After we finished covering the DirecTV press conference, we had a chance to catch up with Rômulo Pontual the Executive Vice President and Chief Technology Officer of DirecTV and ask him some questions about HD Lite and DirecTV's HD locals distribution methods. We were very surprised that he would answer our questions considering the current pending lawsuit against DirecTV for HD Lite.

Have you ever heard of the term HD Lite?
Yeah.

What do you think of that term?
I don't know what it means.

HD Lite is when you take 1920x1080 and shave it down to 1280x1080i which is what many believe DirecTV does and some have actually confirmed it in different ways. Is there a reason why you cut down the resolution?

We spend a huge amount of resources to optimize our transmission and the configuration we have today is the configuration that is the best video quality for the consumer, I don't want to tell you how, because it is a trade secret. Consumers should judge by the video quality.

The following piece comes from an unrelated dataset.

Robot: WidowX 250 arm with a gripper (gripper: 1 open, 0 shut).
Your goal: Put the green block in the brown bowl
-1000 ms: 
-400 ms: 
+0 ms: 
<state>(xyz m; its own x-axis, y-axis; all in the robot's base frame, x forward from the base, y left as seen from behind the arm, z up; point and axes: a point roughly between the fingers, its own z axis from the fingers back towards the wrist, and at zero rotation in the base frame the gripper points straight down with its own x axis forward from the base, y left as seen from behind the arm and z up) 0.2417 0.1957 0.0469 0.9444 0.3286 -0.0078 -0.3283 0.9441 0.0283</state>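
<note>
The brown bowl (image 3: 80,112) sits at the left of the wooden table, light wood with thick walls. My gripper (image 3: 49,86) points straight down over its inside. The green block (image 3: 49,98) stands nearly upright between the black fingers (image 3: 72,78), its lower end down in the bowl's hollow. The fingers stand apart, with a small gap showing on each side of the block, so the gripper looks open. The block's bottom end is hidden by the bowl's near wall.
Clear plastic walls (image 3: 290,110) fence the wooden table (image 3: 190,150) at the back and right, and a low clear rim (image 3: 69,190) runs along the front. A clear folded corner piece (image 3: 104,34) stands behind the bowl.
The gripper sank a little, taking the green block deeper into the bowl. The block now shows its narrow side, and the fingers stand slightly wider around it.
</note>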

So you are saying to ignore the specs and look at the quality and that is where the proof is?

Put the screens side by side and look at the quality.

So you think that even if another provider has a higher bit rate and a higher resolution, your picture quality is better because your compression technology, despite the bit rate?

Bit rate is not a good measure, if it was MPEG4 would be worse than MPEG2, you have to put them side by side and see the quality. Because we have generations of equipment and they improve with each generation, they improve motion sensing, pre-fusing, all of those improvement need to be accounted for, so put them side by side.

You don't feel that DirecTV has sacrificed picture quality at all in order to deliver more HD channels?

Everything in life is a balance, we are not contained in capacity with MPEG4, but we were in MPEG2. MPEG4 will be a leap better in in terms of quality. I could argue that our local MPEG4 transmission today is even better than a ATSC signal.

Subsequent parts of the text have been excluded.